Le groupe État islamique nous entraîne inexorablement vers une guerre mondiale. Pour empêcher ce sinistre scénario, les grandes puissances doivent mettre de côté leurs différences

Pendant deux ans, les combattants de l’État islamique (EI) ont encerclé et assiégé Kweiris, une base aérienne militaire située à environ 20 km à l’est d’Alep. Quelque 1 000 soldats y étaient prisonniers. Le 10 novembre, il a fallu le soutien significatif du Hezbollah et de la force aérienne russe, ainsi que des paramilitaires syriens et des factions iraniennes pour mettre fin à l’état de siège.

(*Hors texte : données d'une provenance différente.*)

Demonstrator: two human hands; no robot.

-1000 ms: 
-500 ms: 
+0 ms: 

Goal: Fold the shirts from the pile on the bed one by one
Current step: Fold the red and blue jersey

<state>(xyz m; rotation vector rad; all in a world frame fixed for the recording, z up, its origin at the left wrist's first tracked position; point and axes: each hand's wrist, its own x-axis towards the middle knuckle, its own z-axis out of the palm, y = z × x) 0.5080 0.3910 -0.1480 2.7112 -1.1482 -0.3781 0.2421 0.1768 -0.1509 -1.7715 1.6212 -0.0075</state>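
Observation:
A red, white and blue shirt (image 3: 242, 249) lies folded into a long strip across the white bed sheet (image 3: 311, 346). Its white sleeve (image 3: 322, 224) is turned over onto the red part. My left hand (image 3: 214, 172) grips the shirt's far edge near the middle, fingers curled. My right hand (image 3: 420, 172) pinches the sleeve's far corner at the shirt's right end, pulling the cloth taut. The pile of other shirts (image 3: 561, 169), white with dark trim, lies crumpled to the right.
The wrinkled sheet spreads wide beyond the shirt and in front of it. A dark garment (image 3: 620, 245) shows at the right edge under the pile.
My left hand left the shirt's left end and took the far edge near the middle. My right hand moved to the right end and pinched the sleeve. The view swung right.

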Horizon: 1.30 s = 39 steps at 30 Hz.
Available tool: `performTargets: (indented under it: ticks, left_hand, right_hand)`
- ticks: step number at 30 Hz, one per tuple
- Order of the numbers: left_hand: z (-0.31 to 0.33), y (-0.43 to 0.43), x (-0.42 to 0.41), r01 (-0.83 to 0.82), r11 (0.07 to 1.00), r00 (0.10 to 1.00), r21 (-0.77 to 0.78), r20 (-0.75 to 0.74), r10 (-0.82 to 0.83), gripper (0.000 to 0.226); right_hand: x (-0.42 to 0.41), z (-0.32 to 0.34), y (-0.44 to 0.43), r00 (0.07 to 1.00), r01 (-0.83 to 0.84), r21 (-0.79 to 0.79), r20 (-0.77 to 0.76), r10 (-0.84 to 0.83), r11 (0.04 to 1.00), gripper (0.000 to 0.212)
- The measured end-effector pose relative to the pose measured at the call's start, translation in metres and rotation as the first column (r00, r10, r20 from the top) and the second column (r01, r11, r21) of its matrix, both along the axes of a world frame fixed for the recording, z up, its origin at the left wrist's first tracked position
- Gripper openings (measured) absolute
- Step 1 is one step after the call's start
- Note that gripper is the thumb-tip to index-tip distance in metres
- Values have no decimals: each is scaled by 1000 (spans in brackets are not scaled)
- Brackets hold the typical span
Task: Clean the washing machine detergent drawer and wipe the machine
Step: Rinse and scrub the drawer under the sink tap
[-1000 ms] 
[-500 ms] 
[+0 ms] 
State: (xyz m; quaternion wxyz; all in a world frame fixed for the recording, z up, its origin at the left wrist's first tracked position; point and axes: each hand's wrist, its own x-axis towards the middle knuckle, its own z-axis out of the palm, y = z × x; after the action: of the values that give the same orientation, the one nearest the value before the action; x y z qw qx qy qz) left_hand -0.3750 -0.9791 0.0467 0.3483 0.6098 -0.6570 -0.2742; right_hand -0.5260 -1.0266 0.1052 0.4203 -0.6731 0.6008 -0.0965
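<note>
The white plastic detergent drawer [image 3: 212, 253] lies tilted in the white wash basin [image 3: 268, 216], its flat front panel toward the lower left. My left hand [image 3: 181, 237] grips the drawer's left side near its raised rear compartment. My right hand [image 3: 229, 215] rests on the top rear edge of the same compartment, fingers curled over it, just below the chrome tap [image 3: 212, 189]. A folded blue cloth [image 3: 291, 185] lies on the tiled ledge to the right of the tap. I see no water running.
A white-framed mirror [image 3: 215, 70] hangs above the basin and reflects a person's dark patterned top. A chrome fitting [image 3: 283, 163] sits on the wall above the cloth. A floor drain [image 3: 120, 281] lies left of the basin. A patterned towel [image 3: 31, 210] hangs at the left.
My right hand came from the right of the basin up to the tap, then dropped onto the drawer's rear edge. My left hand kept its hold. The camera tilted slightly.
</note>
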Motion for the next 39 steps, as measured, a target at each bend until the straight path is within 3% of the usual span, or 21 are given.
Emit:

Scrupuleusement, la télévision publique syrienne a dévoilé en grande pompe les images de l’armée nationale syrienne pénétrant dans la base. Une rare occasion où l’on a pu voir les forces de Bachar al-Assad crier victoire, après avoir subi une série de pertes.

Deux jours plus tard, les troupes peshmergas kurdes soutenues par les combattants yézidis et les frappes aériennes américaines lançaient une offensive pour reprendre le contrôle de la ville de Sinjar, dans le nord-ouest de l’Irak. Le lendemain, Massoud Barzani, le président du Kurdistan irakien, annonçait via Twitter que la ville avait été libérée.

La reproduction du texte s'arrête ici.